■ To do:
Beginning with the line that contains "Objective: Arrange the" and ending with the line that contains "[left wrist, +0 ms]", reproduce the lines of the entries below exactly, omitting pictures.

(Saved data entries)

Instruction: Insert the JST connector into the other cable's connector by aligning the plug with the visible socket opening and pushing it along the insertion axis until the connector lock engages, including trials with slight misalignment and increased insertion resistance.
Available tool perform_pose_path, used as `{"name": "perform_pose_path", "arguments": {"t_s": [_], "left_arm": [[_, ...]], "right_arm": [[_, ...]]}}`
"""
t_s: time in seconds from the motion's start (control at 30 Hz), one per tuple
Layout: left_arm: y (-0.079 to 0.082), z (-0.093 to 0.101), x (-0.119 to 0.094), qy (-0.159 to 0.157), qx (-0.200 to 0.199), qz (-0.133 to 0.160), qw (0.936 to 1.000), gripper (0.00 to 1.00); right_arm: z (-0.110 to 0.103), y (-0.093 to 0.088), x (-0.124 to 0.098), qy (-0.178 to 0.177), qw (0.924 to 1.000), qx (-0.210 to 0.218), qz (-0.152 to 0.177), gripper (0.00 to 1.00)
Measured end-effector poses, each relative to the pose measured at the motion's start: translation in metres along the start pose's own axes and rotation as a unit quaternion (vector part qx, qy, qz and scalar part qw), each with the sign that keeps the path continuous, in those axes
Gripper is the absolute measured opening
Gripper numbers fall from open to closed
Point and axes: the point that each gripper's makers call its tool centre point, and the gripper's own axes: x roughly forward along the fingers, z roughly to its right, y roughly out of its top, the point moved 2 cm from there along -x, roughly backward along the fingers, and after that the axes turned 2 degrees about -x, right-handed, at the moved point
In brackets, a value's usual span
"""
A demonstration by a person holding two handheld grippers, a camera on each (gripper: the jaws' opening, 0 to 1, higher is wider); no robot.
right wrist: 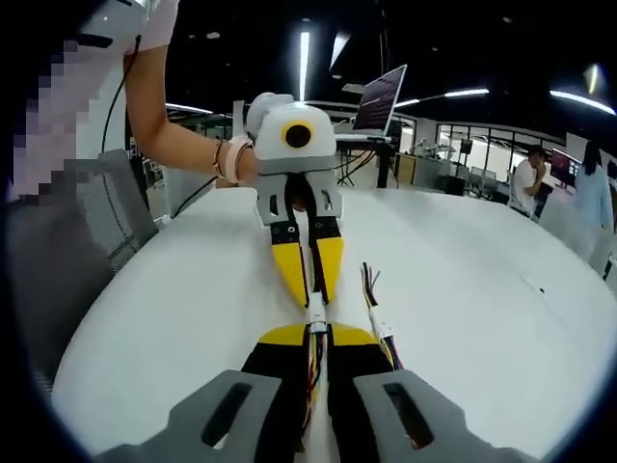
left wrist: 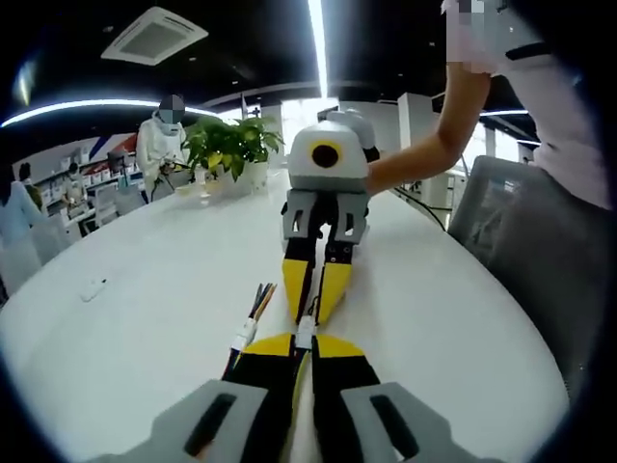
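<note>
Here, tip to tip over the white table point(left wrist: 125, 318), with both tools on 1 shared line. Left gripper point(left wrist: 307, 349) clenched on a white JST connector point(left wrist: 306, 334), body poking out past the yellow fingers point(left wrist: 268, 349) toward the other tool. Right gripper point(right wrist: 318, 333) likewise clamped on its own white connector point(right wrist: 316, 315), coloured leads trailing back between its fingers point(right wrist: 355, 336) (bundle running down the gap toward the camera). Seen from the left gripper view, the opposing right gripper point(left wrist: 316, 289) closes to a yellow V right at the connector nose; seen from the right gripper view, the opposing left gripper point(right wrist: 308, 275) does the same. Both plastic bodies touching or all but touching in the narrow gap between the 4 yellow tips; too small to tell whether plug has entered socket or whether the lock has caught. Long axes of both connectors roughly collinear with the fingers, so the coming push looks like straight travel along that line, each hand equally near. A spare cable point(left wrist: 253, 313) with loose coloured wires lying on the table just beside the left gripper, parallel to it, apart from the mating pair. Likely risk: slight skew at the mouth, jamming instead of seating.
</note>
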Motion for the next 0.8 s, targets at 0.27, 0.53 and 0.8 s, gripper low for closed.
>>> {"name": "perform_pose_path", "arguments": {"t_s": [0.27, 0.53, 0.8], "left_arm": [[-0.005, -0.004, 0.004, -0.006, -0.001, 0.014, 0.9999, 0.0], [-0.011, -0.01, 0.01, -0.009, -0.015, 0.033, 0.9993, 0.0], [-0.01, -0.006, 0.01, -0.014, -0.023, 0.039, 0.9989, 0.0]], "right_arm": [[0.003, -0.006, 0.002, 0.001, 1.0, 0.001, 0.007, 0.02], [0.011, -0.011, -0.001, -0.007, 0.9999, 0.01, 0.011, 0.02], [0.011, -0.017, 0.002, -0.008, 0.9996, 0.017, 0.019, 0.02]]}}
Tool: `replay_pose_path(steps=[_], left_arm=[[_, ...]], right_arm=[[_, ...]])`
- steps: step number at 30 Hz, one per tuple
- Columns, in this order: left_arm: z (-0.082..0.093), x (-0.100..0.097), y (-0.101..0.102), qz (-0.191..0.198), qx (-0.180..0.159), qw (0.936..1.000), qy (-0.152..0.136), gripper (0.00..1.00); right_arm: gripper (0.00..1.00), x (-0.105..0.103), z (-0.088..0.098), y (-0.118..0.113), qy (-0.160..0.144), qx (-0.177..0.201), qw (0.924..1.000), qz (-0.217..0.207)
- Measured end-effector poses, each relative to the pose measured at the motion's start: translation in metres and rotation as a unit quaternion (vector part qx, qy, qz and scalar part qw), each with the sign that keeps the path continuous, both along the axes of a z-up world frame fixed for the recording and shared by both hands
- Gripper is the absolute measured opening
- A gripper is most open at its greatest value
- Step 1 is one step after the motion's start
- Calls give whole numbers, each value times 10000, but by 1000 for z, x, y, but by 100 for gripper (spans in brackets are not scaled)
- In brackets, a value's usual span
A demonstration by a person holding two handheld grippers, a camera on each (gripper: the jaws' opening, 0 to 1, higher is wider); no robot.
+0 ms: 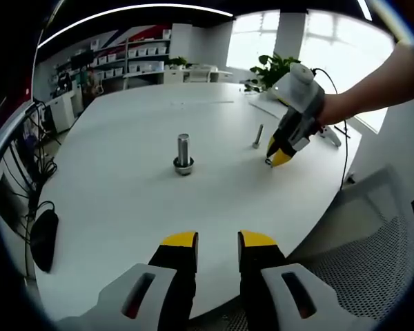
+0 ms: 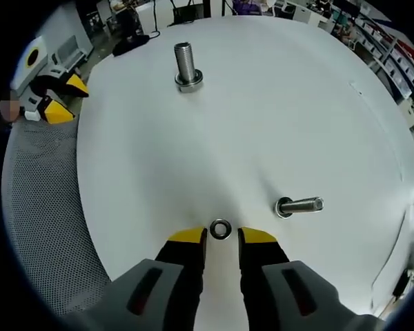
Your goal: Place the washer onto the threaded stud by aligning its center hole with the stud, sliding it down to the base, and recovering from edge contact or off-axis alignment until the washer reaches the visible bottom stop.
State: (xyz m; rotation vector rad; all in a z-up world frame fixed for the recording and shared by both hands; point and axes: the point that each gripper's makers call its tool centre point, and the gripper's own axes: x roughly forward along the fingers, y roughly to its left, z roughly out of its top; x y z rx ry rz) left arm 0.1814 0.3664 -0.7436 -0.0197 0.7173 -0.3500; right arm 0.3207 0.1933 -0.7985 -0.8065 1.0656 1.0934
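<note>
A large white round table (image 1: 124,200) stands in a bright room with shelves (image 1: 134,58) along the back wall, a green plant (image 1: 272,69) near the windows, and a grey mesh chair (image 2: 45,207) at the table's edge. On the table, a thick bolt (image 2: 186,65) stands upright on its head, well apart from a thinner bolt (image 2: 300,205). The washer (image 2: 221,229) lies flat on the table, between the yellow tips of the right gripper (image 2: 221,238), whose jaws are spread a little and are not pinching it; I cannot tell if they touch it. The left gripper (image 1: 217,241) hovers over the near table edge, its jaws a little apart and holding nothing.
</note>
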Motion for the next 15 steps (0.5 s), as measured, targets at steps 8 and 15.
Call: replay_pose_path(steps=[8,15], left_arm=[[1,0,0,2,-5,10000,-12,21],[1,0,0,-6,-13,10000,-22,21]], right_arm=[[19,-1,0,1,-20,-24,9998,186],[18,0,-1,3,17,-183,9993,328]])
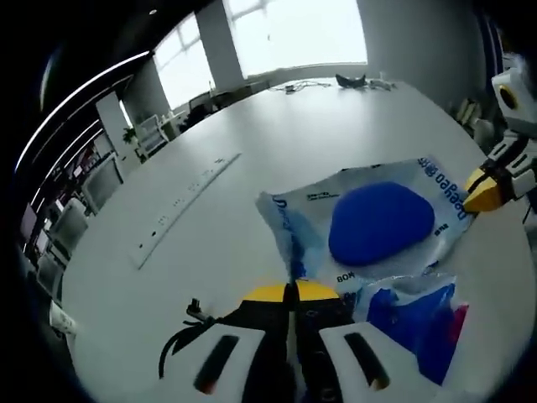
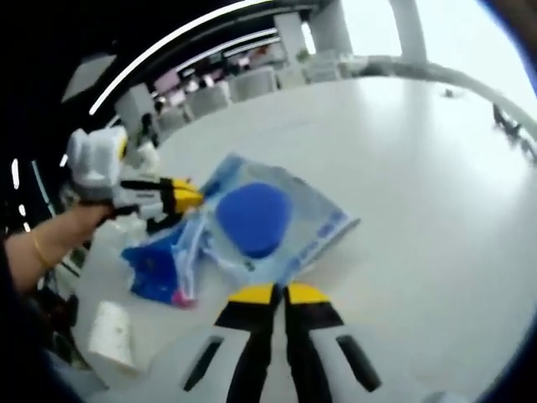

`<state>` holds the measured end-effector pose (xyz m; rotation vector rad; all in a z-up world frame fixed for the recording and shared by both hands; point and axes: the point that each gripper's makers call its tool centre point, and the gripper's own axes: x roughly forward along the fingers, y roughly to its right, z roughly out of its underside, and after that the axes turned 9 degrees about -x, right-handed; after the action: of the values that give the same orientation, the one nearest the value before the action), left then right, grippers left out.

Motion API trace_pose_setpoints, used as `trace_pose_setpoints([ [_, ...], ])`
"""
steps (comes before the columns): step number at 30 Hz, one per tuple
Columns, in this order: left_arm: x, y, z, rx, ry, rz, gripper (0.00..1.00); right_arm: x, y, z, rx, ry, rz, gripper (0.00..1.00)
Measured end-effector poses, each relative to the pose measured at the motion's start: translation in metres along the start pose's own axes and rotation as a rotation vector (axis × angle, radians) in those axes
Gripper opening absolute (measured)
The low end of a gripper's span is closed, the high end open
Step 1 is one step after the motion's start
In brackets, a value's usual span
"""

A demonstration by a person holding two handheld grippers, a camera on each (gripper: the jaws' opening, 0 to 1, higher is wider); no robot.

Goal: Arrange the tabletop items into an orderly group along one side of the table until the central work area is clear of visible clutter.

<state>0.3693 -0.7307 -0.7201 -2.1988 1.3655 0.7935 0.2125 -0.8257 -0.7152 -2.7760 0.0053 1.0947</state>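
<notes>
A clear plastic bag (image 1: 436,193) with blue print holds a round blue pad (image 1: 379,222). My left gripper (image 1: 294,291) is shut on the bag's near corner. My right gripper (image 1: 485,190) comes in from the right, and its yellow tips pinch the bag's opposite corner. In the right gripper view the same bag (image 2: 315,235) with the pad (image 2: 253,218) lies flat on the white table (image 2: 403,168). There my right gripper (image 2: 281,294) is shut at its near edge and the left gripper (image 2: 186,197) holds the far edge. A smaller blue and pink packet (image 1: 419,323) (image 2: 155,273) lies beside the bag.
A long pale ruler (image 1: 189,206) lies on the table to the left. A black cable (image 1: 180,336) sits by my left jaws. A white roll (image 2: 113,336) rests near the table edge. A person's hand (image 2: 50,239) holds the left gripper. Chairs (image 2: 243,84) line the far side.
</notes>
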Motion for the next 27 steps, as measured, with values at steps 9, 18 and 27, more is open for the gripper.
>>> trace_pose_setpoints([
  [9, -0.006, -0.001, -0.002, -0.070, 0.002, -0.012, 0.00, 0.004, 0.023, -0.029, -0.070, 0.027, 0.037, 0.00],
  [18, -0.013, 0.003, -0.001, -0.187, 0.001, -0.018, 0.00, 0.010, 0.039, -0.057, -0.134, 0.054, 0.056, 0.00],
  [27, -0.018, 0.005, 0.004, -0.267, 0.014, -0.040, 0.00, 0.022, 0.048, -0.088, -0.210, 0.084, 0.060, 0.00],
])
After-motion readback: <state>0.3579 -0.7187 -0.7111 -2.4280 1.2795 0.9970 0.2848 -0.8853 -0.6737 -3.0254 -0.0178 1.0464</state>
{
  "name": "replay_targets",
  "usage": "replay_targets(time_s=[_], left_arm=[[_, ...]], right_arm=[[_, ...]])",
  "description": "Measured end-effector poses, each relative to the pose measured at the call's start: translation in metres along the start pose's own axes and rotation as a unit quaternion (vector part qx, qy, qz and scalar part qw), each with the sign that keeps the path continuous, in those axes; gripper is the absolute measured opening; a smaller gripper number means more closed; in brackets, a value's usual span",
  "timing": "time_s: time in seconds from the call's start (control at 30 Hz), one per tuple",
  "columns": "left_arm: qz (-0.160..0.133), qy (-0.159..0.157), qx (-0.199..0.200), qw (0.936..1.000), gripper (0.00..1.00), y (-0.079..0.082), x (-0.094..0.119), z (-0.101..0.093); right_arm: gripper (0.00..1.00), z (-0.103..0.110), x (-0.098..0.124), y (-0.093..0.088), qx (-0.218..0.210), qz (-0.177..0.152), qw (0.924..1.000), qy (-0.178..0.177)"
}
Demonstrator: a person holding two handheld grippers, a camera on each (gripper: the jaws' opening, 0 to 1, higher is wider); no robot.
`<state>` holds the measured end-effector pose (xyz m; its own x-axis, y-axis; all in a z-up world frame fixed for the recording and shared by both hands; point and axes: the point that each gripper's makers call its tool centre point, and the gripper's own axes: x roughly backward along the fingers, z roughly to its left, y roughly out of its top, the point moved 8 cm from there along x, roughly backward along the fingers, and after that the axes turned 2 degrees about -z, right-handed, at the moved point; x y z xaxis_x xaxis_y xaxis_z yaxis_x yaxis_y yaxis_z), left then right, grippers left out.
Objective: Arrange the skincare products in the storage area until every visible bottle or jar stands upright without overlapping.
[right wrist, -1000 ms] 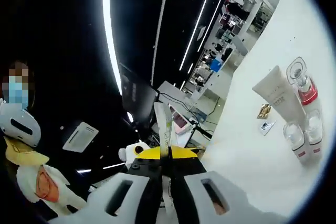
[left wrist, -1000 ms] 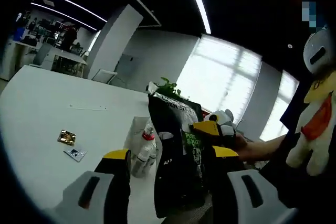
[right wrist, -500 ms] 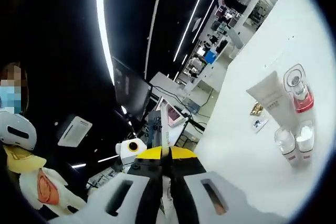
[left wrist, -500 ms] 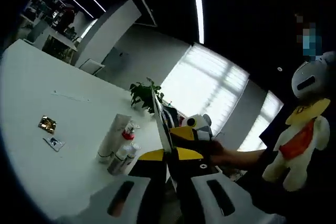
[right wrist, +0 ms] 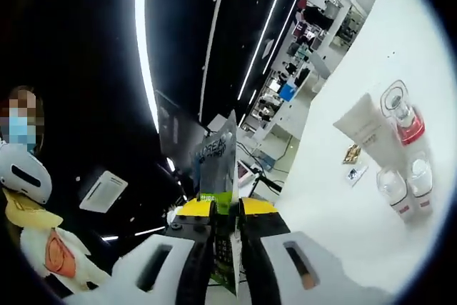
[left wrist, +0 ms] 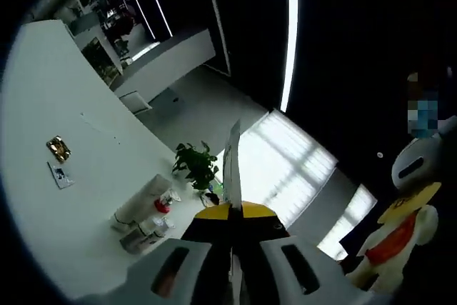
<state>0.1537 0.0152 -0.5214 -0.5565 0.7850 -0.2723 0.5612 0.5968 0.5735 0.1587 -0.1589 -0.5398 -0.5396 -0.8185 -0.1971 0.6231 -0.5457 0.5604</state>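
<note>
A dark stand-up pouch (left wrist: 233, 162) with a green label shows edge-on in the left gripper view, and my left gripper (left wrist: 232, 208) is shut on its thin side. In the right gripper view the same pouch (right wrist: 216, 158) stands turned between the jaws of my right gripper (right wrist: 227, 208), which are slightly parted around it. On the white table (right wrist: 335, 219) a white tube (right wrist: 368, 133), a red-capped clear bottle (right wrist: 408, 123) and two small clear bottles (right wrist: 393, 187) lie together. The tube (left wrist: 139, 201) and the bottles (left wrist: 143, 233) also show from the left gripper view.
A gold packet (left wrist: 58, 148) and a small flat sachet (left wrist: 61, 175) lie apart on the table (left wrist: 43, 105). A potted plant (left wrist: 196, 166) stands at its far edge. A plush toy robot (left wrist: 403, 212) is at the right, and another (right wrist: 28, 198) at the left.
The left gripper has closed on the pouch and tilted upward. The right gripper's jaws have parted a little, and the pouch now shows its face between them.
</note>
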Motion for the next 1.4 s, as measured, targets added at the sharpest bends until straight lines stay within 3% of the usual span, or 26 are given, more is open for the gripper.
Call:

■ Answer box:
Objective: Arrange the skincare products in the storage area until every visible bottle or jar stands upright without overlapping.
[right wrist, -1000 ms] 
[left wrist, -1000 ms] 
[right wrist, -500 ms] 
[left wrist, -500 ms] 
[right wrist, +0 ms] 
[left wrist, +0 ms] 

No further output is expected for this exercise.